Work task |
Please print every line of the listing, unchanged.
........
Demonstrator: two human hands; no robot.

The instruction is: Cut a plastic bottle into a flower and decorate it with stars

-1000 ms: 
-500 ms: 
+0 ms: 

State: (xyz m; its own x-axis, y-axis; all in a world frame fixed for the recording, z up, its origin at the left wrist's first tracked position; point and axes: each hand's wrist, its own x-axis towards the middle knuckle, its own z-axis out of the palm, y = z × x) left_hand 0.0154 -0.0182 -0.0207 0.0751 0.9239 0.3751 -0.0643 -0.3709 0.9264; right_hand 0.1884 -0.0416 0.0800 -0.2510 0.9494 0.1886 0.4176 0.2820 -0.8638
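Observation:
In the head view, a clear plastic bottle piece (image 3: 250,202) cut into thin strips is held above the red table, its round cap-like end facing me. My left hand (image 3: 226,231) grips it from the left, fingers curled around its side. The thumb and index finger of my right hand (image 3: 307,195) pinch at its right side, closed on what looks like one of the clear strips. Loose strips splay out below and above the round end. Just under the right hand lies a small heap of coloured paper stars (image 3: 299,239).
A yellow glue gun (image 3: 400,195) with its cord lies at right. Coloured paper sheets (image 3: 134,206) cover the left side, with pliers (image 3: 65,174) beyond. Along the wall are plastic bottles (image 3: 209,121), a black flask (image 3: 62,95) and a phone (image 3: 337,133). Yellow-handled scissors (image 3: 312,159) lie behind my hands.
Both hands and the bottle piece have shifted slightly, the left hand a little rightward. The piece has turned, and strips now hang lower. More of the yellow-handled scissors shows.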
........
Exercise solution |
Demonstrator: two human hands; no robot.

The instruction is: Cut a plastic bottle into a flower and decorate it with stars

-1000 ms: 
-500 ms: 
+0 ms: 

State: (xyz m; its own x-axis, y-axis; all in a world frame fixed for the recording, z up, its origin at the left wrist's first tracked position; point and axes: each hand's wrist, its own x-axis towards the middle knuckle, its own z-axis out of the palm, y = z × x) left_hand 0.0154 -0.0182 -0.0207 0.0751 0.9239 0.3751 -0.0643 -0.3709 0.9264; right_hand 0.1884 -0.0416 0.0800 -0.2510 0.9494 0.1886 0.4176 0.2820 -0.8638
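Observation:
In the head view, a clear plastic bottle piece (image 3: 250,202) cut into thin strips is held above the red table, its round cap-like end facing me. My left hand (image 3: 226,231) grips it from the left, fingers curled around its side. The thumb and index finger of my right hand (image 3: 307,195) pinch at its right side, closed on what looks like one of the clear strips. Loose strips splay out below and above the round end. Just under the right hand lies a small heap of coloured paper stars (image 3: 299,239).
A yellow glue gun (image 3: 400,195) with its cord lies at right. Coloured paper sheets (image 3: 134,206) cover the left side, with pliers (image 3: 65,174) beyond. Along the wall are plastic bottles (image 3: 209,121), a black flask (image 3: 62,95) and a phone (image 3: 337,133). Yellow-handled scissors (image 3: 312,159) lie behind my hands.
Both hands and the bottle piece have shifted slightly, the left hand a little rightward. The piece has turned, and strips now hang lower. More of the yellow-handled scissors shows.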

No further work remains in this exercise.